* **WORK TASK**
The answer must consist of every line from the entries that holds the word "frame".

* **INFORMATION PROVIDED**
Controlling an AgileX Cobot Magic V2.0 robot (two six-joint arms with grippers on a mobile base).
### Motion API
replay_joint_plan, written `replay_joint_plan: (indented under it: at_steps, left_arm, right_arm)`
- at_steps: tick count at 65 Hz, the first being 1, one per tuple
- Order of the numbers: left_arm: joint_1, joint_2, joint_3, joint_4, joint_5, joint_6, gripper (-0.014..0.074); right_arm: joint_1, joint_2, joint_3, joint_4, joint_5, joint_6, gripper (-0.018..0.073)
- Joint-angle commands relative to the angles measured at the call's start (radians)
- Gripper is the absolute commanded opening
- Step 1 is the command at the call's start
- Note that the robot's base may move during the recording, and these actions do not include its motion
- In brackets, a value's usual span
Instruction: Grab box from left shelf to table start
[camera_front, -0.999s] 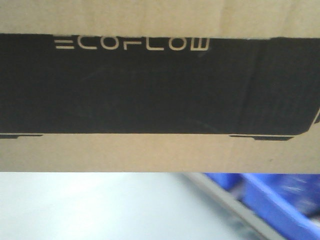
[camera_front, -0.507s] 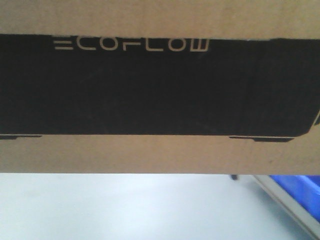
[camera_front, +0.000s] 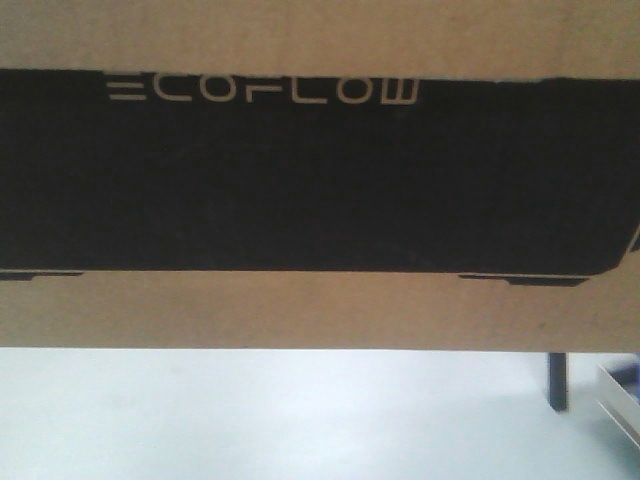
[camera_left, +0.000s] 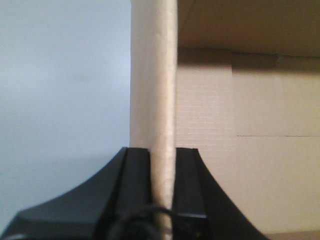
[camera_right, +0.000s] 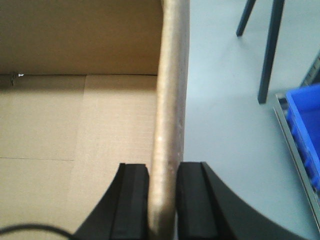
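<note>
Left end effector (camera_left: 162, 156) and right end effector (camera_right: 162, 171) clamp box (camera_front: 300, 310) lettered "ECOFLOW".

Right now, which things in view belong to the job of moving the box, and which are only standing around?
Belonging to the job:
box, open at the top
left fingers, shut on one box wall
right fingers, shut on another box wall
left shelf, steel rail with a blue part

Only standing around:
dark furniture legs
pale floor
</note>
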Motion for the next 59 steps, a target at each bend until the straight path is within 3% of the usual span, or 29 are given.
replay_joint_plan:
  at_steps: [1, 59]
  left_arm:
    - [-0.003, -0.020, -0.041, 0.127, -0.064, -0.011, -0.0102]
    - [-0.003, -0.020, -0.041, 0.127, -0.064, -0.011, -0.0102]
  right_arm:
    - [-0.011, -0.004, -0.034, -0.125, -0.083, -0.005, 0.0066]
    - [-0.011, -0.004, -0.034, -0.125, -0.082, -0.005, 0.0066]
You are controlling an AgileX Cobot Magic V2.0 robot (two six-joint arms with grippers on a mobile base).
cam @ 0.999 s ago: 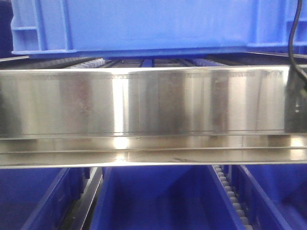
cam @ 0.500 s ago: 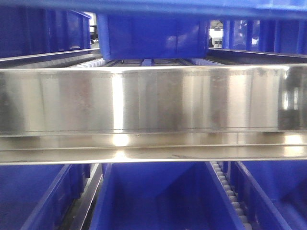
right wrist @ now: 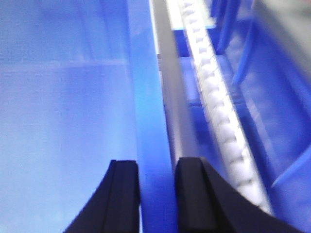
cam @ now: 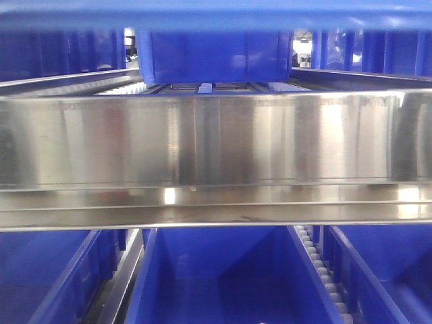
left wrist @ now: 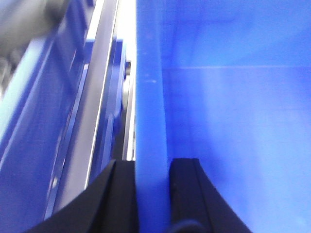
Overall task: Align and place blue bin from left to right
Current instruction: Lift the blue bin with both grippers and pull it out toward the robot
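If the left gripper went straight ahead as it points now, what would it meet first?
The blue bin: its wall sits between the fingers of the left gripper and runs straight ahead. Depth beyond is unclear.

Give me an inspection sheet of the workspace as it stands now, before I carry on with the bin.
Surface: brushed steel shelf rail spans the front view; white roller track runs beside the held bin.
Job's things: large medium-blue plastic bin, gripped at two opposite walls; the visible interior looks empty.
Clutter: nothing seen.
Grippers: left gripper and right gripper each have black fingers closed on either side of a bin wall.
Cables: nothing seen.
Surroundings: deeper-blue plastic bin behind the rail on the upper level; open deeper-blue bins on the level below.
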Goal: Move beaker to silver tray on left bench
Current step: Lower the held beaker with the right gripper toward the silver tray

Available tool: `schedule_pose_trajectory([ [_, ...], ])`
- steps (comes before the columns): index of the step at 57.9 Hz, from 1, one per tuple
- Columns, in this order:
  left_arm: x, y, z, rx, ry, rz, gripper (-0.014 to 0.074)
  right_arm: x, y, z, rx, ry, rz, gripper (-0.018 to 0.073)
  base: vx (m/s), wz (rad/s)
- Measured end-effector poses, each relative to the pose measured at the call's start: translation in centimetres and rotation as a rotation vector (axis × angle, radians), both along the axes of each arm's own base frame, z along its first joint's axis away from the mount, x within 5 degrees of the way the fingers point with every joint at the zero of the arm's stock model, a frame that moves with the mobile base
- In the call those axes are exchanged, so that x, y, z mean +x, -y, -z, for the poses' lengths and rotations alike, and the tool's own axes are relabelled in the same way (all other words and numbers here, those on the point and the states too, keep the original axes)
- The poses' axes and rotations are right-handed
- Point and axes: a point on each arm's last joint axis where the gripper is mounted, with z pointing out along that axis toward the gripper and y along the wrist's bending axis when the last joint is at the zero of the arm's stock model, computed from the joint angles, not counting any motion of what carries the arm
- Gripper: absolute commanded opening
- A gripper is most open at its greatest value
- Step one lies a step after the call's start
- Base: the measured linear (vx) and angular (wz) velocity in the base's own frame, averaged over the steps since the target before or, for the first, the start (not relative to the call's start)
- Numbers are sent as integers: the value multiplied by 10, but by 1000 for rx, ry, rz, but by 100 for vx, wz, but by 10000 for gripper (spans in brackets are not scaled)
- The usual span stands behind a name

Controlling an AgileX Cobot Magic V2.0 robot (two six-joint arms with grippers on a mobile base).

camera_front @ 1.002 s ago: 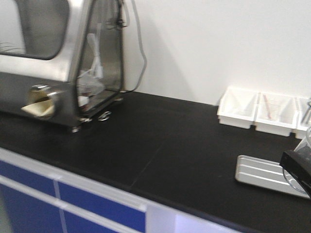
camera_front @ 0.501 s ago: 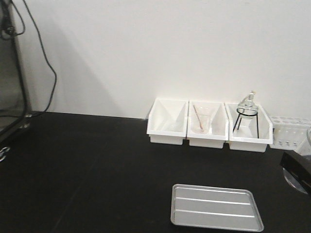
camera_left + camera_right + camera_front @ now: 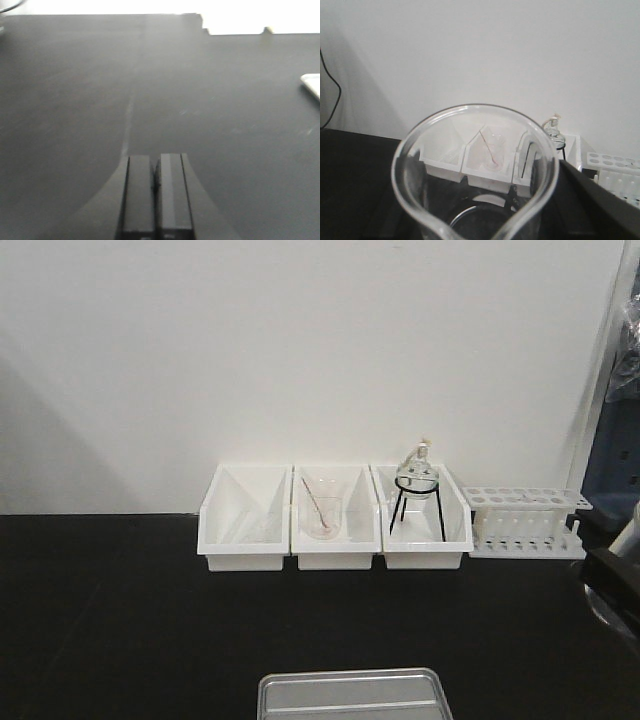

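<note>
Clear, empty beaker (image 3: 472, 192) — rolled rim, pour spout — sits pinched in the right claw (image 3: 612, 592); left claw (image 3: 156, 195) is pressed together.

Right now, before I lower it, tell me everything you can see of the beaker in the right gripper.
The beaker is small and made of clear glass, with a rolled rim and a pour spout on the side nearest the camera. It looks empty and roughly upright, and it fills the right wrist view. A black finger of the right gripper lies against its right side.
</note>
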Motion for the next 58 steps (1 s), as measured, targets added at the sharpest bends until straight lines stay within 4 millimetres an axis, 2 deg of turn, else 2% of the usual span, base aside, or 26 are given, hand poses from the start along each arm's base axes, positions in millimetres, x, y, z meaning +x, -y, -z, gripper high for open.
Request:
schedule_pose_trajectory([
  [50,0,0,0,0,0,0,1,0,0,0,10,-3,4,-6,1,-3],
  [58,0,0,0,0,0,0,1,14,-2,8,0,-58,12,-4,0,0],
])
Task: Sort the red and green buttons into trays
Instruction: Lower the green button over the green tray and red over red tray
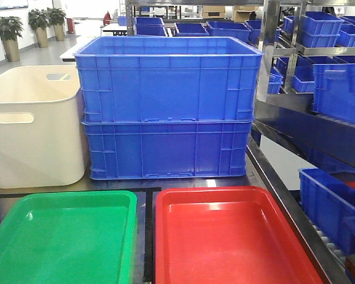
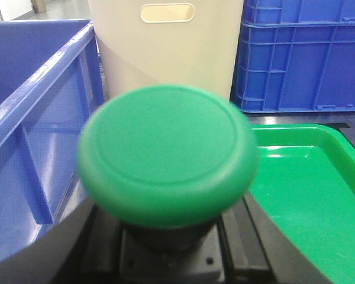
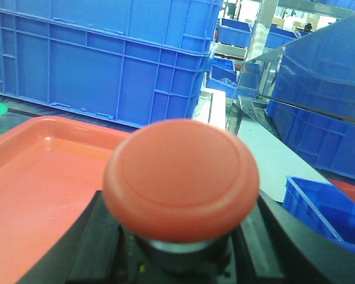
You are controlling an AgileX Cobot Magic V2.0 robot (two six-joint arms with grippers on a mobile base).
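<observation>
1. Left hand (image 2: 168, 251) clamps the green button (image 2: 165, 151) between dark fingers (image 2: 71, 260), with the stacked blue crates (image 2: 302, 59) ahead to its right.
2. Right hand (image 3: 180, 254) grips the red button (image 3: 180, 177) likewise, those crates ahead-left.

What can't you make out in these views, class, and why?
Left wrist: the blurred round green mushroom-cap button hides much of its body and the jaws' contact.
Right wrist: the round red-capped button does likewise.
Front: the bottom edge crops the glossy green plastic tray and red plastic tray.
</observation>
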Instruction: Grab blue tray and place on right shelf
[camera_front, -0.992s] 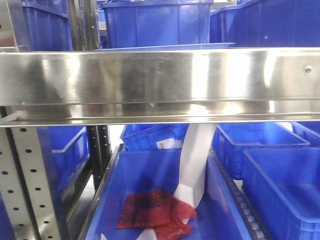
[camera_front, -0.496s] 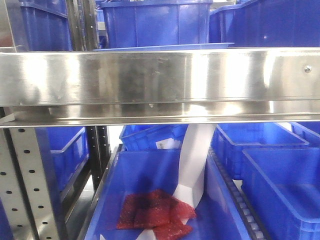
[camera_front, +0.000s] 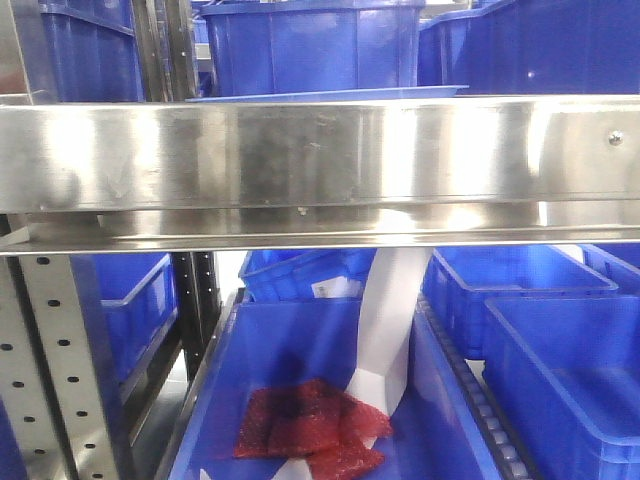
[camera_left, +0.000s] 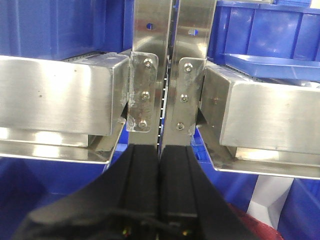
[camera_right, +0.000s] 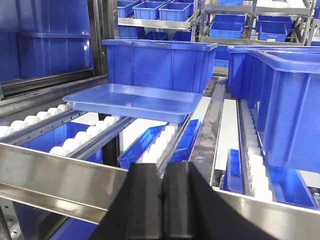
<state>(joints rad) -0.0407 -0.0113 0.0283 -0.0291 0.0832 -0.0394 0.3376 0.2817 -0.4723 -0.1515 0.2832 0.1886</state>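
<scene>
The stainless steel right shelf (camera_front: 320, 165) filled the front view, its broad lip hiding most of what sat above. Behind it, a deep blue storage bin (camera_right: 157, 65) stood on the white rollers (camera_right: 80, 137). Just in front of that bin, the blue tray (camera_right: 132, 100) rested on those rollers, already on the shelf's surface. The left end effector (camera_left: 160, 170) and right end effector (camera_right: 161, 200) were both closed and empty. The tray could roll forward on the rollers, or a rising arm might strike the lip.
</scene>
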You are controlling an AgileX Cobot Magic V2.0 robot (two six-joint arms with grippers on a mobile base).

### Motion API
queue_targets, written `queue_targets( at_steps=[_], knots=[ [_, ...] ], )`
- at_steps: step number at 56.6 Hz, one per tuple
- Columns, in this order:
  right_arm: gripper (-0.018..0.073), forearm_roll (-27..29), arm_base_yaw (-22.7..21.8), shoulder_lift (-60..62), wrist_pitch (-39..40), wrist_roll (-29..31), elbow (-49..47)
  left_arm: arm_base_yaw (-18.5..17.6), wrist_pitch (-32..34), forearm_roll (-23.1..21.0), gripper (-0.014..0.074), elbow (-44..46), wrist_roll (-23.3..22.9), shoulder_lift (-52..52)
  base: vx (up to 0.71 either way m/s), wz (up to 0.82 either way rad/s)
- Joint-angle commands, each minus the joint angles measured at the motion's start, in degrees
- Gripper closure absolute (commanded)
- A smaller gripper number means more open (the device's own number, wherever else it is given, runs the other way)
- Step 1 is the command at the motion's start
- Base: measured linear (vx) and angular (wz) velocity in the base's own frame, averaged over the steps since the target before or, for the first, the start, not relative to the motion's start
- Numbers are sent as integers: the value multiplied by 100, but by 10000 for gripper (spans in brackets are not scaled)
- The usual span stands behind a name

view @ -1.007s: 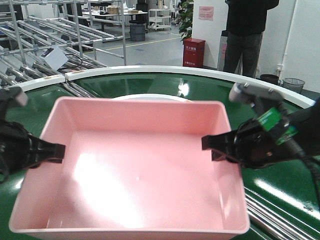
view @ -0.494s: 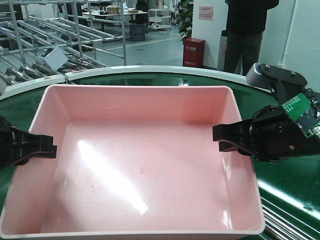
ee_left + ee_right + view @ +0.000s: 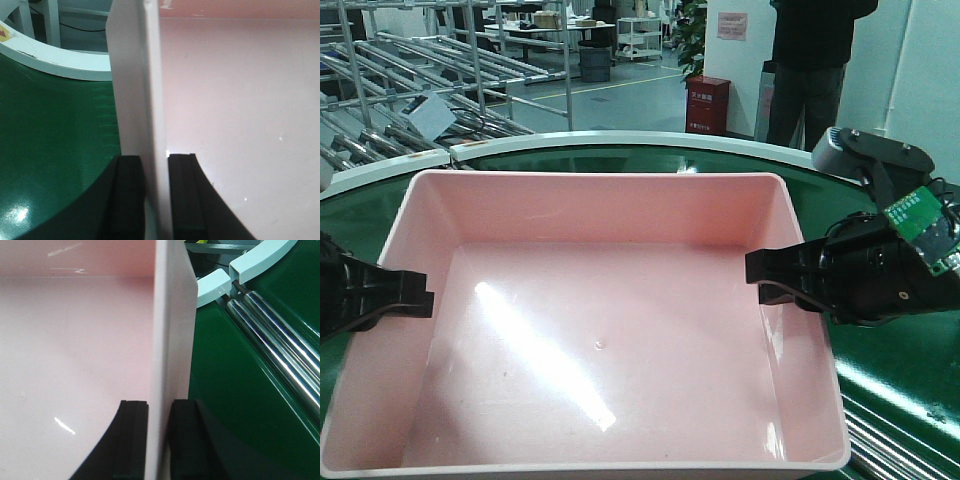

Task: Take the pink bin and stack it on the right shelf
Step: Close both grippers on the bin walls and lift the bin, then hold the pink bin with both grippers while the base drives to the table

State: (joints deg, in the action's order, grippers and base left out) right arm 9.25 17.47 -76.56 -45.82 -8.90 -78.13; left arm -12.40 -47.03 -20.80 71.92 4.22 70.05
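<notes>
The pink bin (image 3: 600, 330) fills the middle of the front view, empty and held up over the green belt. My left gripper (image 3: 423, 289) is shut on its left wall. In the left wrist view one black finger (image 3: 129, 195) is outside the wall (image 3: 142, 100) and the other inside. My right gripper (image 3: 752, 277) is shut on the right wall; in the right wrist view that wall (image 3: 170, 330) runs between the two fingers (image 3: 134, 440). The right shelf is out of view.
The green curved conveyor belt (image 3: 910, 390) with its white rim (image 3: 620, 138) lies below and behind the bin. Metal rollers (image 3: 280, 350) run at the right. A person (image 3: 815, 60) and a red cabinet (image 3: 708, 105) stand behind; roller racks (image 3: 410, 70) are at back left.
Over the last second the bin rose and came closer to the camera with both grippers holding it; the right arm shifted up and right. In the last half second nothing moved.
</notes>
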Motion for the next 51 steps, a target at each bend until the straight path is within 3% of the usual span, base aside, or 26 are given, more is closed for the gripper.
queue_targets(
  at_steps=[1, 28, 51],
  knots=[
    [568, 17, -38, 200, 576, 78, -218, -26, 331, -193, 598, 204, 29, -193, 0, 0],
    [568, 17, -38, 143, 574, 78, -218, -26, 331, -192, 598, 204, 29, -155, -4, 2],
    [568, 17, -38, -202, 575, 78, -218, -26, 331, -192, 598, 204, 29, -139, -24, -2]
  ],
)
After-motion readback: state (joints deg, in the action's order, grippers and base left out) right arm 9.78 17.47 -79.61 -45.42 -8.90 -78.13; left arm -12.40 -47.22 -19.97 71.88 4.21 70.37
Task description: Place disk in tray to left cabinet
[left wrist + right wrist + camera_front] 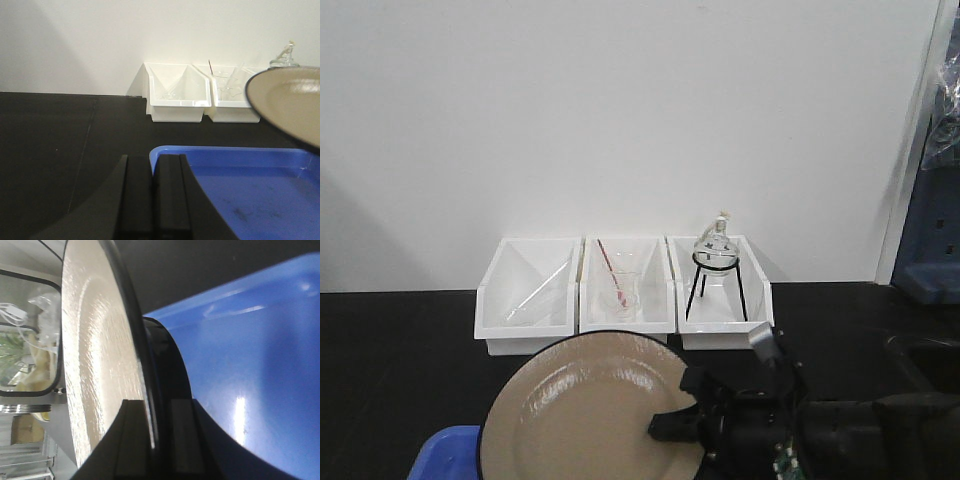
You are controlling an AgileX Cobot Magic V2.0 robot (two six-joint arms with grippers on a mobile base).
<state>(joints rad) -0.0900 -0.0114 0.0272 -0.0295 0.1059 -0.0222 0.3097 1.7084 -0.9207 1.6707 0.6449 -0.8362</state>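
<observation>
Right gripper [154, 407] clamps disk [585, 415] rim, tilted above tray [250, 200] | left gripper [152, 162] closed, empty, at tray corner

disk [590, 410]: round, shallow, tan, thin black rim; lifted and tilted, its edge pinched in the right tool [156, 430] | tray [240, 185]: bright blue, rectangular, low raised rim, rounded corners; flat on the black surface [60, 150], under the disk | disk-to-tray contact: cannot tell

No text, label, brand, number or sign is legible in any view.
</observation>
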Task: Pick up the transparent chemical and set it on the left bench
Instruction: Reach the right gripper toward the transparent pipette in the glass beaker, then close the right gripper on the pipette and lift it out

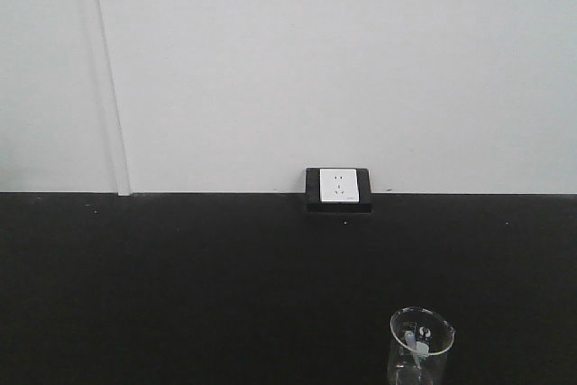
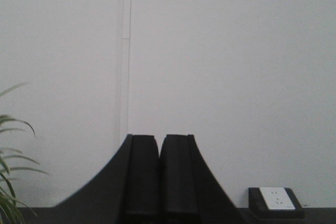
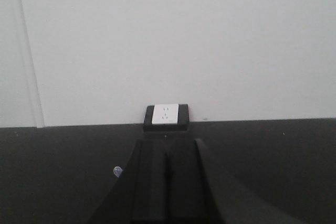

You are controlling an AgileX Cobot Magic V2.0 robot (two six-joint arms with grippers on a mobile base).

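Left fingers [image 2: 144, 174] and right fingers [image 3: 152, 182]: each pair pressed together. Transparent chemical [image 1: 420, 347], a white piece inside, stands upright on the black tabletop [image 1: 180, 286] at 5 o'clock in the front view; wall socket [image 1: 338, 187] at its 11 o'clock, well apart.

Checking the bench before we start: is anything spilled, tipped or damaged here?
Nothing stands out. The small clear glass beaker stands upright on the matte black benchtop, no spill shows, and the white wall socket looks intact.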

* **EXERCISE OUTPUT**
- Measured end-effector poses, each relative to the pose measured at the call's start: translation in centimetres and rotation as a rotation vector (axis × angle, radians), both along the axes of each arm's own base frame, z along its first joint's axis away from the mount, x within 5 degrees of the way the fingers point with every joint at the zero of the arm's stock model, a frame that moves with the mobile base
- Base: the measured linear (vx) and angular (wz) velocity in the base's own frame, averaged over the steps since the target before or, for the first, the start (not relative to the call's start)
- Base: measured linear (vx) and angular (wz) velocity in the base's own frame, averaged over the steps since the target before or, for the first, the start, not relative to the motion's start

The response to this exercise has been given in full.